Sunday, April 12, 2026

19. The Second Wave - Book 2 of the Woodstock Saga by Michael Tod

I wish I'd read this right after the first one, but these books are quite hard to find (still looking for the third one).  Reading suffered once again as well due to endwinter travel and visits as well as my tabletop gaming addiction flaring up again.  So I read this in fits and starts and often in small snippets which did not make for an engrossing reading experience and the story suffered.  It is partly that the writing and narrative are somewhat at a simpler level, so that while I appreciated it, it didn't suck me in.  This is a book for pastoral animal adventure lovers of all ages, but I would say probably most appreciated by younger readers.

I really love the concept, Tod takes the region where he grew up and makes it a world for the squirrels.  There are 3 maps,which is awesome and they are all pretty close to the geography of the real world (I checked on Google Maps).  The battle between the reds and the invasive American greys in the first book is over with the reds winning.  Despite me saying it is somewhat simple, the actual hook to create the conflict in the second book is quite clever.  The last of the red squirrels who grew up on a stone quarry peninsula with no trees are forced to leave and head inland to find a home and mate.  They are a family of three and the father, Crag, is a religious fanatic.  The hardscrabble life on a quarry developed a puritan way of life with no affection or comfort and he imposes this on his poor wife and child.  Even more extreme, his whole deal is that squirrels must collect and hoard pieces of metal to show their respect to the sun and make sure they go to their instead of a squirrel hell equivalent.  So he makes his family spend all day dragging bits of metal around.  He sucks.

He meets the happier, mellower red squirrels who live in comfortable trees and immediately sees them as heretics.  Meanwhile, the defeated greys who remain decide a new tactic.  Since they can't stop the power of the Woodstock (some kind of human item that the reds figured out to use that burns off squirrels whiskers and worse), they decide to join them, though their intentions still seem nefarious.  The leader of the greys sends a team to integrate and learn from the reds in the hopes of figuring out how to beat them.  The mellow reds are still too suspicious and send them out to a neutral place in the woods where unfortunately the greys meet the puritan squirrel who quickly converts them with his high charisma and terrifying words.  An interesting wrinkle is that the greys have a female squirrel Ivy who chafes at the sexism of their society.  At first, she sees an example of the more egalitarian reds and is intrigued, but meeting Crag she realizes that she can exploit his religion for her own power gains.  The greys and Crag have the same goal for different reasons, wipe out the reds.

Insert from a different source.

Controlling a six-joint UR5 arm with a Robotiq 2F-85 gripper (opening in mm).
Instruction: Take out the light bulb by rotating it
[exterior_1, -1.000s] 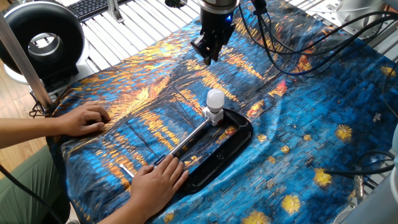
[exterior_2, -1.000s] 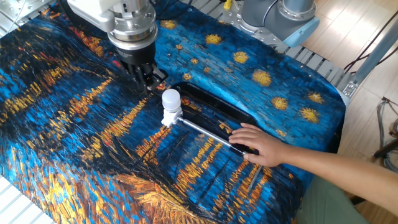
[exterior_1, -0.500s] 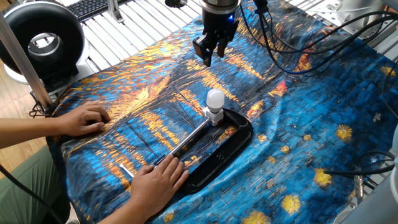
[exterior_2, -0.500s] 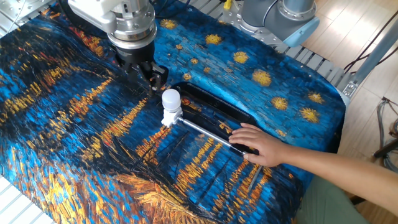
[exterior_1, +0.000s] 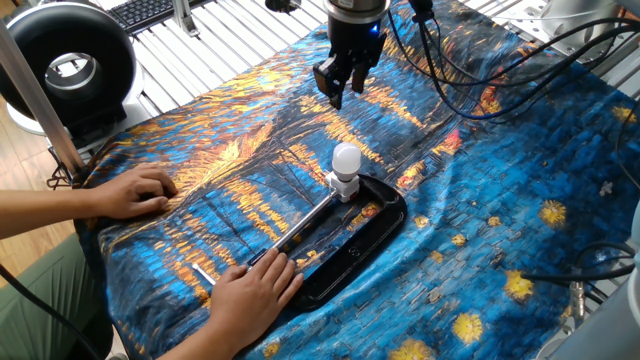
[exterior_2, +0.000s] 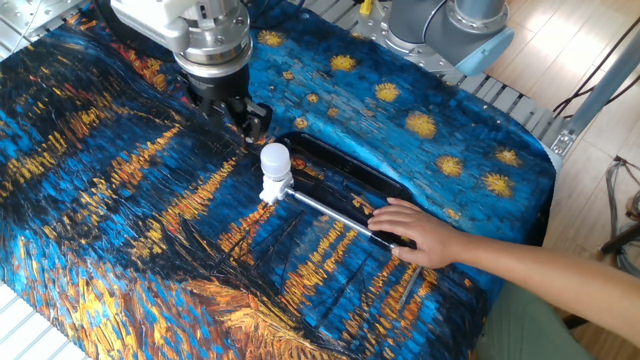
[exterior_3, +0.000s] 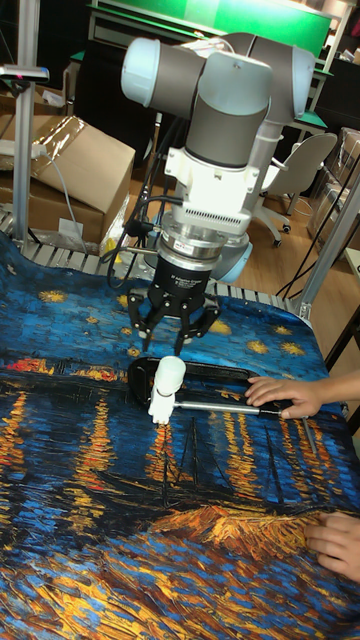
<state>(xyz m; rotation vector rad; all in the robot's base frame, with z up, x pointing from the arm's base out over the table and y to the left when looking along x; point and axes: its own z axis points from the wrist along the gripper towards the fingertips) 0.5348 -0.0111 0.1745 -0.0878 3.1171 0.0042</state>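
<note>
At the left of the one fixed view you see a black ring-shaped device (exterior_1: 68, 62) beyond the cloth's edge. A person's hand (exterior_1: 135, 190) lies flat on the blue and orange painted cloth (exterior_1: 520, 180) that covers the table. A second hand (exterior_1: 250, 295) presses down on the near end of a shallow black tray (exterior_1: 385, 215).

The tray holds a metal rod (exterior_1: 305, 222) lying along its length. At the rod's far end sits a white cube-shaped socket (exterior_1: 343, 186), and the light bulb (exterior_1: 346, 158) stands upright in that socket, globe uppermost. You cannot tell from these views whether anything else lies in the tray.

Your gripper (exterior_1: 338, 92) hangs above the cloth, beyond the bulb and apart from it, pointing down. Its fingers are spread, with nothing between them.

In the other fixed view, the gripper (exterior_2: 247, 128) is at the left, just beyond the light bulb (exterior_2: 274, 160), with a visible gap between the two. The tray (exterior_2: 385, 185) extends to the right, where the hand (exterior_2: 415, 232) rests on it and covers the rod's end.

In the tall fixed view, the gripper (exterior_3: 170, 328) is above and behind the light bulb (exterior_3: 166, 376), fingers splayed. The tray (exterior_3: 225, 374) lies to the right, held by the hand (exterior_3: 290, 394).
</note>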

There is another parallel storyline taking place on Brownsea Island.  I can't remember what happened in the first book so the connection to the mainland squirrels was not clear and made it seem like two independent storylines.  A pine-marten swims ashore and becomes a genocidal, existential menace to the reds on the island and they send off a squirrel back to the mainland to find her old allies and the Woodstock.

It's a gentle, fun read with some cool ideas (Crags end involves lightning and all the metal he's convinced the others to store) and a highly didactic meeting with helpful dolphins (whose environmental message I am for 100% but some might find it a bit clunky).  I am still looking for the third, but I would suggest that these books benefit from being read consistently and in order.